Trithuria occidentalis
- Conservation status: Endangered (EPBC Act)

Scientific classification
- Kingdom: Plantae
- Clade: Tracheophytes
- Clade: Angiosperms
- Order: Nymphaeales
- Family: Hydatellaceae
- Genus: Trithuria
- Section: Trithuria sect. Trithuria
- Species: T. occidentalis
- Binomial name: Trithuria occidentalis Benth.
- Synonyms: Juncella occidentalis (Benth.) Hieron.; Hydatella dioica D.A.Cooke;

= Trithuria occidentalis =

- Genus: Trithuria
- Species: occidentalis
- Authority: Benth.
- Conservation status: EN
- Synonyms: Juncella occidentalis (Benth.) Hieron., Hydatella dioica D.A.Cooke

Species of aquatic plant

Trithuria occidentalis is a species of plant in the family Hydatellaceae endemic to Western Australia.

==Description==
===Vegetative characteristics===
It is an annual, 2-3 cm tall, aquatic herb with 2-3 cm long, and 1 mm wide, red, linear leaves.

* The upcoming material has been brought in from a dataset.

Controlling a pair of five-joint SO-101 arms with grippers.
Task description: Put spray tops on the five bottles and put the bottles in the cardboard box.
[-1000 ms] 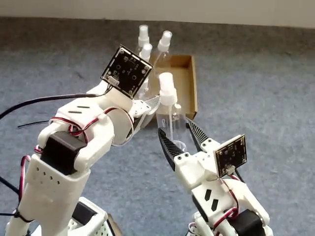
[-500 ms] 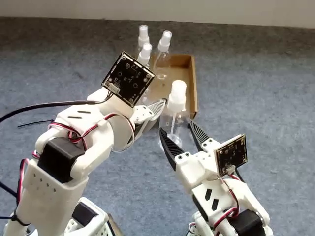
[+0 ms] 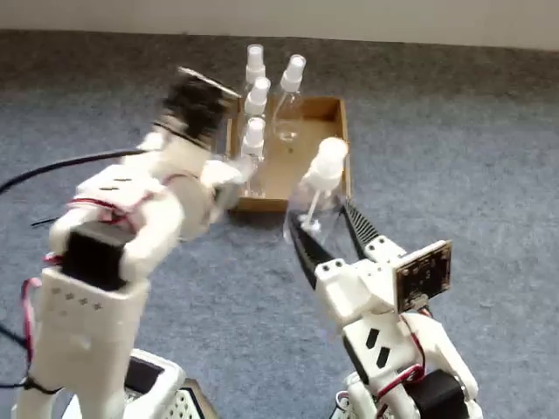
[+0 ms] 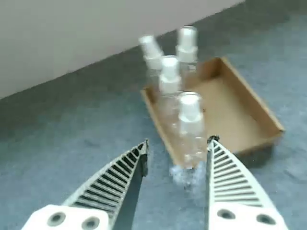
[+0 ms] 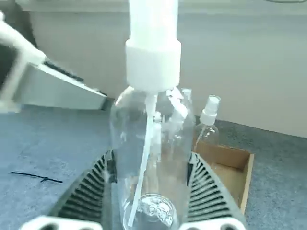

The midveins of the leaves are prominent.
===Generative characteristics===
It is a dioecious species with unisexual reproductive units. It exhibits sexual dimorphism in respect to the number of bracts present in the reproductive units ("flowers"). The male reproductive units consist of 3 mm long, erect stalks with 2 lanceolate, 7-8 mm long bracts, as well as 8-10 stamens. The stamens consist of linear, 3 mm long, faintly yellow anthers, and 1 cm long filaments. The female plants produce smaller reproductive units with 8–9(–12) 1.5-2.2mm long bracts enclosing 8-10 carpels. The dehiscent fruit bears seeds, which are sculptured.

==Distribution==
It is endemic to Western Australia, where it is restricted to a small area north-east from Perth.

==Taxonomy==
Trithuria occidentalis Benth. was first described by George Bentham in 1878. Later synonyms include Juncella occidentalis (Benth.) Hieron. and Hydatella dioica D.A.Cooke. The type specimen was collected by James Drummond in Swan River, Western Australia. It is placed in Trithuria sect. Trithuria.
The description of Hydatella dioica D.A.Cooke was based on a male individual of Trithuria occidentalis Benth.

==Etymology==
The specific epithet occidentalis means western.

==Conservation==
It is a threatened species. Under the Western Australian Wildlife Conservation Act of 1950, it is declared as Rare Flora. According to the IUCN criteria, it is classified as Critically Endangered (CR). It is classified as endangered both under the Environment Protection and Biodiversity Conservation Act 1999 and the Biodiversity Conservation Act 2016. In 1982, about 1000 plants were recorded. By 2007, the number of recorded individuals had dropped below 200 plants.

==Ecology==
It occurs in seasonal swamps, and shallow, winter-wet claypans.